1. Victims are to blame in some way for the assault.
2. Rape is an expression of sexual desire.
3. It won’t happen to me.
4. Men can’t stop themselves when they are sexually aroused.
5. Rape is usually committed by strangers.
6. It’s no big deal if a woman is forced to have sex with someone she knows (for example, a friend, date, boyfriend, or spouse) and it isn’t really rape.
7. Men are never victims of sexual assault.
8. Sexual violence does not occur between lesbians or between gay men.

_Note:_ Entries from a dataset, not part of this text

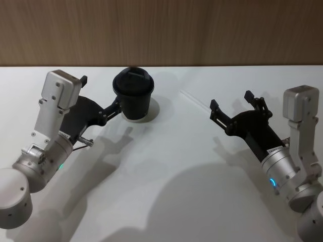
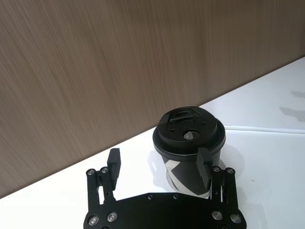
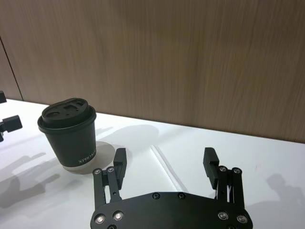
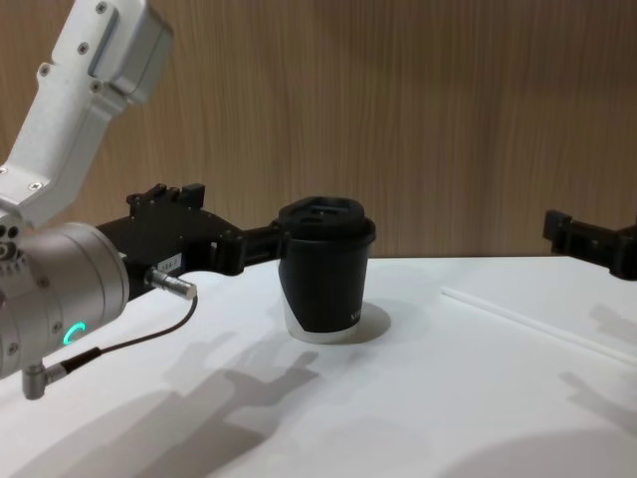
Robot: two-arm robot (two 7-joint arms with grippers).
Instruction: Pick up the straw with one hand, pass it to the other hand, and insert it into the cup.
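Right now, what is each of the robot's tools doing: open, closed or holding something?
Left tool: open, empty, by the black coffee cup.
Right tool: open, empty, near the white straw.

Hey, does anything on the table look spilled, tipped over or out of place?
Nothing stands out. The cup stands upright with its lid on, no spill around it. The straw lies flat on the table ahead of the right gripper, jaws open. The left gripper, jaws open, sits beside the cup.
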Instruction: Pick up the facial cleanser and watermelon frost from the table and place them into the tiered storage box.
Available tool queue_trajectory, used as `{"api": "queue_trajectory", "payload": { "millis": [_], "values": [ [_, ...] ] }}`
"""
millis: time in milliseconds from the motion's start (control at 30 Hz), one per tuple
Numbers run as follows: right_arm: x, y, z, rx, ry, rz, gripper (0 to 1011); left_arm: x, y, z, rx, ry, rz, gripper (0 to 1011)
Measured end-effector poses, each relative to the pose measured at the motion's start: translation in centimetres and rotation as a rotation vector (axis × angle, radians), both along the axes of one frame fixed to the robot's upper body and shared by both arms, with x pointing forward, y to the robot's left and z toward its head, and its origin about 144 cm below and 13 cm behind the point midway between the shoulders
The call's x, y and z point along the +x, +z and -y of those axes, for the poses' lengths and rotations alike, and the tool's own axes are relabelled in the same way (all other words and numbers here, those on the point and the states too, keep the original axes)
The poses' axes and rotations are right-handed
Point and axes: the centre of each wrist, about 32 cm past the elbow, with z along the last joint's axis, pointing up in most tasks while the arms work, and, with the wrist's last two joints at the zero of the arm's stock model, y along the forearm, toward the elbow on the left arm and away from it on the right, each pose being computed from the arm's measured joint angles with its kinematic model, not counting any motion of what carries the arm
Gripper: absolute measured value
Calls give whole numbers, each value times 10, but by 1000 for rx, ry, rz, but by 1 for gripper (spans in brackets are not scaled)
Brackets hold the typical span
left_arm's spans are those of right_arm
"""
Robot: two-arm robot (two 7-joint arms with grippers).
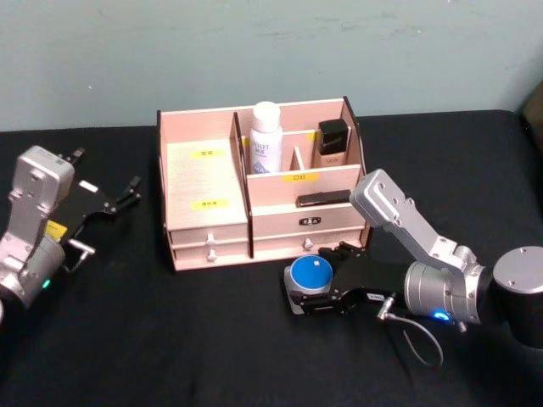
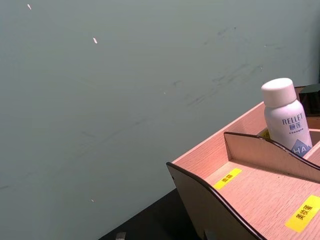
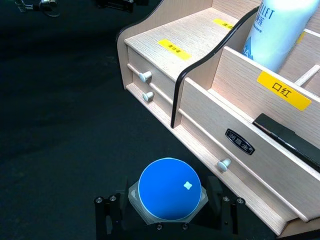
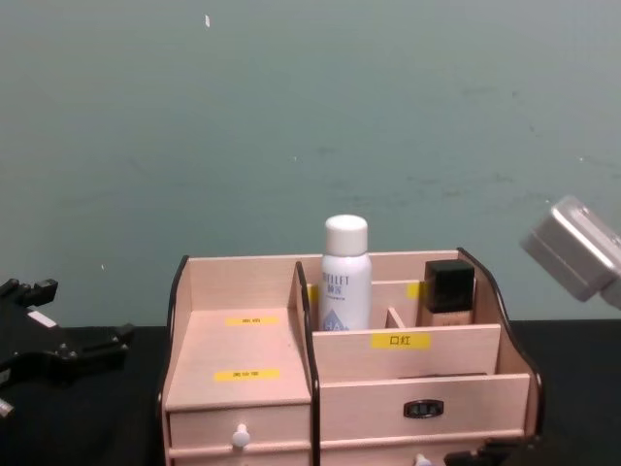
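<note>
Right gripper [image 1: 307, 281] fingers seem clamped on the squat frosted blue-lidded jar [image 3: 170, 189], upright; the light wooden stepped organiser [image 1: 208, 182] stands just beyond (left gripper [image 1: 109, 174] idle, spread).

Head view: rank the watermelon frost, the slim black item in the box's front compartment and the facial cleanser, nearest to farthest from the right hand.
1. watermelon frost, at the right hand.
2. slim black item, front right compartment of the tiered storage box.
3. facial cleanser, upright in a back compartment.
</note>
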Motion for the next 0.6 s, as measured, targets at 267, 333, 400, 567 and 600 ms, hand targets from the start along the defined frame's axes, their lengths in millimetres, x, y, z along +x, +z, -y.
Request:
{"api": "queue_trajectory", "payload": {
  "millis": [267,333,400,567,600],
  "values": [
    [0,0,0,2,0,-1,850,0,0,0,0,0,0,1010],
    [0,0,0,2,0,-1,786,0,0,0,0,0,0,1010],
    [0,0,0,3,0,-1,738,0,0,0,0,0,0,1010],
    [0,0,0,3,0,-1,726,0,0,0,0,0,0,1010],
    [0,0,0,3,0,-1,726,0,0,0,0,0,0,1010]
  ]
}}
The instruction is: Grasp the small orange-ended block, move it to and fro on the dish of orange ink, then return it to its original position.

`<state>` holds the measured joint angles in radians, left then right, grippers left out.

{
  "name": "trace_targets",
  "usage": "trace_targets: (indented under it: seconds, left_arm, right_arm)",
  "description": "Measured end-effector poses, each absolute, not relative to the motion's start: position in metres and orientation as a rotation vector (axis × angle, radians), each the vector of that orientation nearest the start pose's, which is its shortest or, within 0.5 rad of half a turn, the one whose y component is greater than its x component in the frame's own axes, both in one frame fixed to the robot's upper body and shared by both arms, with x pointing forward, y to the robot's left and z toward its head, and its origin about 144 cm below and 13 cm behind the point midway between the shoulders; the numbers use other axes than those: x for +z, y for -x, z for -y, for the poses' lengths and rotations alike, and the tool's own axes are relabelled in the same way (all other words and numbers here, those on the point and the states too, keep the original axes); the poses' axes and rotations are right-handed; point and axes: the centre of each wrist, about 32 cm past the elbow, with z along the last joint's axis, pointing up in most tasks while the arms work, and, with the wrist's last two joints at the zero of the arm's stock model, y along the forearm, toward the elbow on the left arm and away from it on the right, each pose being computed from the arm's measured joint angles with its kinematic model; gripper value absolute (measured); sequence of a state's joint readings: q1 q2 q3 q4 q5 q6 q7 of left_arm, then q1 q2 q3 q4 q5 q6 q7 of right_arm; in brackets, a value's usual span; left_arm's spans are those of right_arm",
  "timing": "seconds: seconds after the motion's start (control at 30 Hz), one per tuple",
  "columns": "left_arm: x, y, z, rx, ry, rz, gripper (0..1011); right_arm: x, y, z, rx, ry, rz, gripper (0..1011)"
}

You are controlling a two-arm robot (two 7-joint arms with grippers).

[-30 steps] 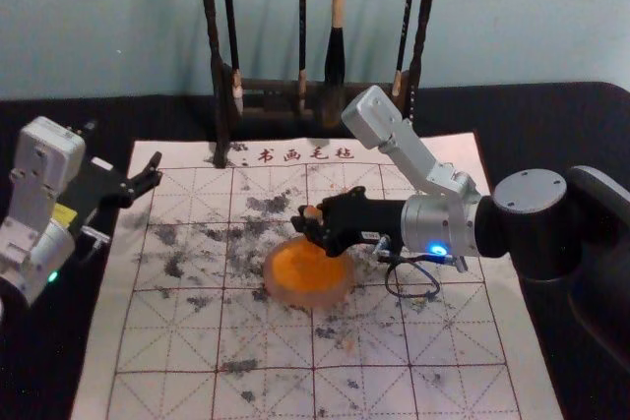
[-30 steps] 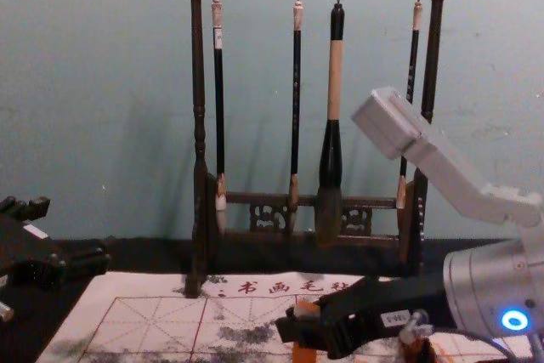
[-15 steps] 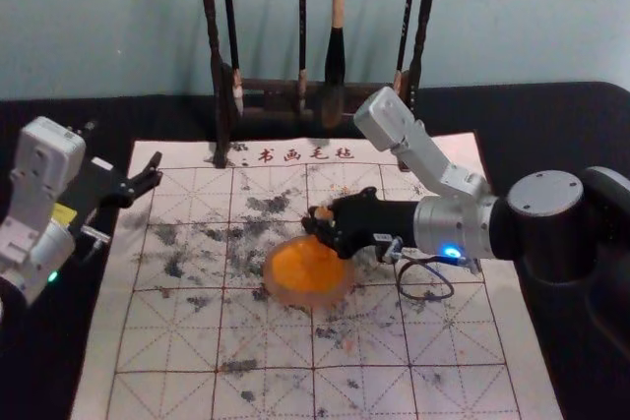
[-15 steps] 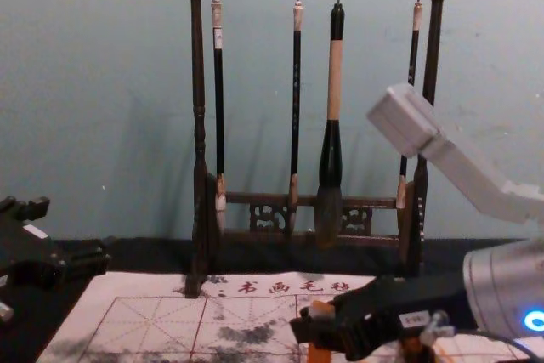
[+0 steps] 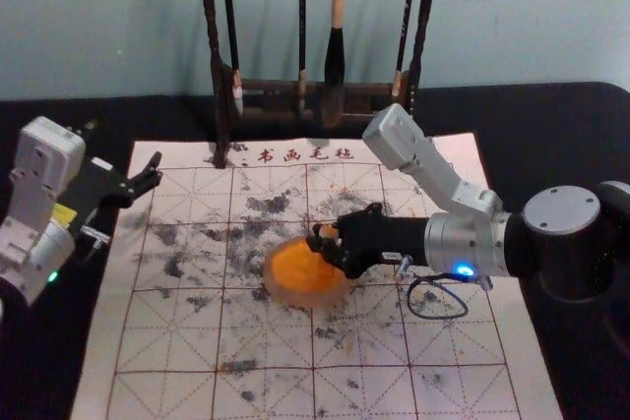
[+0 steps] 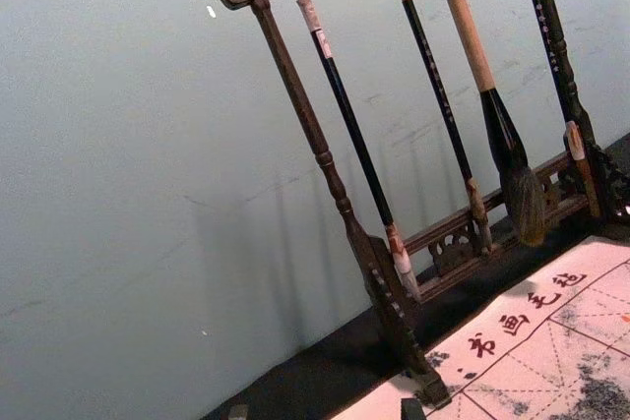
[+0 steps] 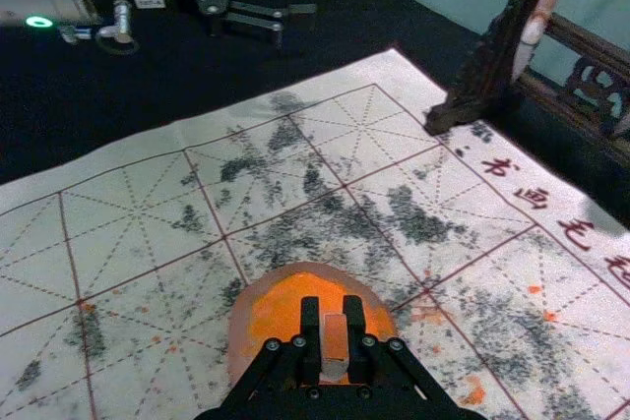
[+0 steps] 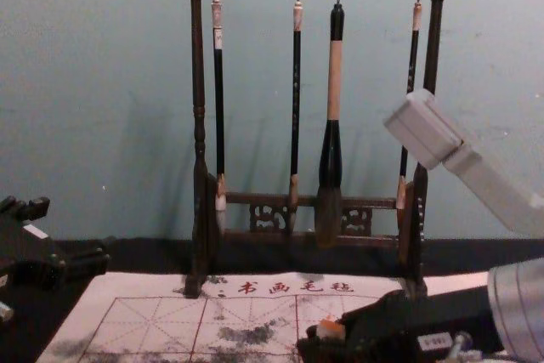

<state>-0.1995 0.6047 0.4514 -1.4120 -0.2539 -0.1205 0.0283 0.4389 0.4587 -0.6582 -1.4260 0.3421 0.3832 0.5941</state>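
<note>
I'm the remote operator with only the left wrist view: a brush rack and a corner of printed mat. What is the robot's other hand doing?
Observer: The right gripper has its fingers closed on a small orange-ended block.

Operator: What's it for, is there something near it?

Observer: The dish of orange ink; the head view has the gripper by its right edge. I can't tell whether block and ink touch.

Operator: And where is the hand I'm looking from?

Observer: The left gripper hangs by the left side of the mat, fingers apart.
</note>
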Motion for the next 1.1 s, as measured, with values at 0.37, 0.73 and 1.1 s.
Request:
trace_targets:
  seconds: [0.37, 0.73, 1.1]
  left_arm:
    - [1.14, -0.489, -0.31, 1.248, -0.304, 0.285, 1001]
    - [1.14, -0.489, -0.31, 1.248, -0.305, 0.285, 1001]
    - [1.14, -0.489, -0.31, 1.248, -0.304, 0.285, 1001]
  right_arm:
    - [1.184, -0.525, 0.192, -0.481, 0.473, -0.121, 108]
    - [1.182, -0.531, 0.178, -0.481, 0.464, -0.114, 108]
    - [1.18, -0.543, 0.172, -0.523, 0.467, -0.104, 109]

9. If the victim was drunk or drugged, he or she was asking for it.

Rape Facts
1. The rapist is always responsible for having committed rape. Regardless of the victim’s appearance, behavior, judgment, or previous actions, the victim is not responsible for the rape. Rapists are responsible for the rape
2. Rape is an expression of hostility and aggression with sex as the vehicle. Rape is a violent abuse of power in which one person acts without regard for the pain and trauma inflicted on another.
3. One study found that one in four college women have been victims of rape or sexual assault. About 10% of sexual assault victims are men.
4. Men are capable of, and responsible for, controlling both their minds and bodies, just as women are.
5. College women are in far greater danger of being raped by a friend or a fellow student than by a stranger. Almost 90% of college women who were raped knew their assailants.
6. Sexual intercourse forced by an acquaintance is rape. In some ways it is more traumatic than stranger rape because the victim’s trust in others and in her own judgment can be seriously damaged.
7. Both men and women may be perpetrators or victims of sexual assault. Unfortunately, male victims rarely seek help, cue to embarrassment and the fear that they will not be taken seriously.
8. Sexual violence does occur in same-sex relationships. Far of homophobic responses may prevent victims from seeking help.
9. Inability to give consent is not “asking for it.”

Warshaw, R. (1994). I never called it rape. New York, NY: HarperPerennial.